Assange, que se arrisca a ser extraditado para a Suécia, onde foi acusado por duas mulheres de crimes de natureza sexual, tem defendido que está a ser alvo de perseguição e ontem pediu asilo político na embaixada do Equador. Depois de o Supremo Tribunal britânico ter recusado, na semana passada, um recurso relativo ao processo de extradição, o fundador da WikiLeaks tem referido que as autoridades suecas o poderão depois enviar para os Estados Unidos, onde receia ser acusado de crimes relacionados com a divulgação de documentos diplomáticos secretos pela WikiLeaks.
A embaixada do Equador confirmou que Assange pediu asilo político, e o ministro dos Negócios Estrangeiros equatoriano, Ricardo Patiño, adiantou que o fundador da WikiLeaks enviou uma carta ao Presidente, Rafael Correa, a denunciar que é alvo de “perseguição”. Enquanto isso, a Scotland Yard sublinhou que Assange “violou uma das condições” da liberdade sob caução, que o obriga a permanecer em casa entre as 22h e as 8h, e referiu que poderá ser detido, apesar de ser conhecido o seu paradeiro. Mas adiantou: “Ao estar na embaixada do Equador, Assange está em território diplomático e, portanto, fora do alcance da polícia”.
Assange tem negado as acusações de abuso sexual e referido que as relações sexuais que manteve com as mulheres foram consentidas. Esteve detido mas acabou por ser libertado mediante o pagamento de uma fiança de 240 mil libras. “As condições da fiança implicavam a sua permanência na morada indicada ao tribunal entre as 10 da noite e as 8 da manhã, todos os dias”, disse o porta-voz da Polícia Metropolitana de Londres, acrescentando que o desrespeito dessas condições implica a detenção imediata.
Equador avalia pedido de asilo
As autoridades do Equador já confirmaram que estão a avaliar o pedido de asilo político e, para tentar evitar um conflito diplomático com o Reino Unido, a embaixada equatoriana em Londres emitiu um comunicado em que refere que “como signatário da Declaração Universal dos Direitos Humanos, o Equador tem a obrigação de avaliar os pedidos de asilo, o que já está a ser feito pelo departamento responsável em Quito”.
Não está posta de parte a possibilidade de Assange “ser posto à porta da embaixada”, o que abre caminho à detenção e extradição, sublinhou a BBC, e vários especialistas citados pelas agências consideraram que não é provável que o Equador conceda asilo a Assange.

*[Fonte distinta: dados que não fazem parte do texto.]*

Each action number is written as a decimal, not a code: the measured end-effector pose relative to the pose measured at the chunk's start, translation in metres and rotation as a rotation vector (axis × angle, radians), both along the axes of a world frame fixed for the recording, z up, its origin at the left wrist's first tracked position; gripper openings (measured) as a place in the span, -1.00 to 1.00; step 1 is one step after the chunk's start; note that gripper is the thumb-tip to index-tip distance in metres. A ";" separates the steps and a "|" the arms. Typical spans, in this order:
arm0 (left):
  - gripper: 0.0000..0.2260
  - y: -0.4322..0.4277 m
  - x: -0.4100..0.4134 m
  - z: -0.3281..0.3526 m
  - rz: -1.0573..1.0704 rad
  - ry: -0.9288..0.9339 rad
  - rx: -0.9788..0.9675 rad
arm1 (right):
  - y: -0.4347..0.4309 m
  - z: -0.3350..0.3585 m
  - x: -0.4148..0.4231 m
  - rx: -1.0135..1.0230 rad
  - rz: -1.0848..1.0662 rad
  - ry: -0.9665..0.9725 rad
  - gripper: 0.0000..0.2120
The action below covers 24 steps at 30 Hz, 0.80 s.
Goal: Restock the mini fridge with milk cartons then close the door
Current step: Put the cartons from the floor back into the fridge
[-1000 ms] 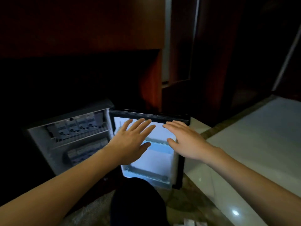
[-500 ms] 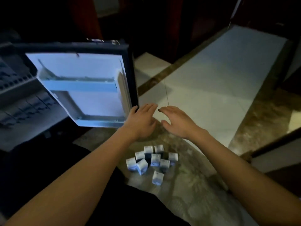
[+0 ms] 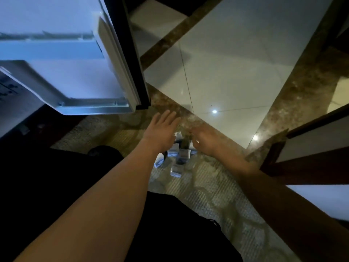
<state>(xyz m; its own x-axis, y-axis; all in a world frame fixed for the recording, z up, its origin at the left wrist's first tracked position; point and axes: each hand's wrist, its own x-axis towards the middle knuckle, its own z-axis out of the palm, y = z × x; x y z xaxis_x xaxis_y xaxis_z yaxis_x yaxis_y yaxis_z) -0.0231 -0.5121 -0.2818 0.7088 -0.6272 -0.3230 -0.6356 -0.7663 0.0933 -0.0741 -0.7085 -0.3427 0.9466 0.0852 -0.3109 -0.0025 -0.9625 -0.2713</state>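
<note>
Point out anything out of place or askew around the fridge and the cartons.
The milk cartons sit in a loose, unevenly turned cluster on the patterned floor, not in the fridge. The fridge door hangs wide open. Both hands, left and right, hover over the cartons. No spill or damage visible.

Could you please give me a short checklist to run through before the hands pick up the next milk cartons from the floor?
1. Fridge door open for loading: ok.
2. Milk cartons within reach, clustered on the floor below both hands: ok.
3. Left hand empty, fingers spread above the cartons: ok.
4. Right hand empty: ok, though it is blurred.
5. All cartons upright: cannot tell; the hands hide part of the cluster.
6. Free space on the door shelf: cannot tell; it looks empty, but only part of it is in view.
</note>
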 end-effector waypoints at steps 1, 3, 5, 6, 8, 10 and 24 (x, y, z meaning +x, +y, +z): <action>-0.38 0.000 -0.001 -0.002 -0.002 0.015 0.010 | -0.001 -0.009 -0.003 -0.002 -0.025 0.051 -0.56; -0.39 -0.001 -0.002 -0.006 -0.003 0.034 0.033 | -0.001 -0.017 -0.011 -0.005 -0.063 0.134 -0.53; -0.38 -0.001 -0.002 -0.008 0.000 0.053 0.039 | 0.000 -0.021 -0.015 -0.031 -0.085 0.183 -0.61; -0.38 -0.002 -0.002 -0.008 0.001 0.068 0.038 | 0.000 -0.024 -0.016 -0.038 -0.098 0.192 -0.65; -0.37 -0.003 -0.002 -0.010 0.001 0.095 0.040 | -0.001 -0.031 -0.018 -0.038 -0.123 0.197 -0.68; -0.36 -0.005 -0.003 -0.009 0.005 0.110 0.034 | -0.004 -0.038 -0.020 0.004 -0.178 0.181 -0.69; -0.45 -0.037 -0.010 0.006 0.012 0.198 -0.226 | -0.011 0.030 -0.045 0.456 -0.259 -0.232 -0.64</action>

O fundador da WikiLeaks está numa corrida contra o tempo para evitar a extradição, e após a decisão do Supremo Tribunal britânico resta-lhe recorrer ao Tribunal Europeu dos Direitos Humanos. Terá até dia 28 para o fazer, e o seu advogado, Dinah Rose, já disse estar a considerar essa hipótese.
À porta da embaixada do Equador em Londres juntou-se nesta quarta-feira um pequeno grupo de manifestantes com mensagens de apoio a Assange. Representantes do Governo britânico encontraram-se com a embaixadora do Equador, Anna Alban, para um diálogo que esta definiu como “cordial e construtivo”. E adiantou: “Disse ao Governo britânico que não é intenção do Equador interferir com este processo ou com os governos do Reino Unido ou da Suécia”.
As negociações poderão agora envolver a Suécia, adiantou à AFP a advogada Helena Kennedy, que chegou a aconselhar a equipa envolvida na defesa de Assange. Poderá haver uma tentativa de obter um compromisso por parte da Suécia de que não haverá posterior extradição para os EUA, “e se os equatorianos obtiverem essa garantia não deverão colocar objecções a deixá-lo partir”. Para Helena Kennedy, “a extradição de Assange será uma questão de dias”.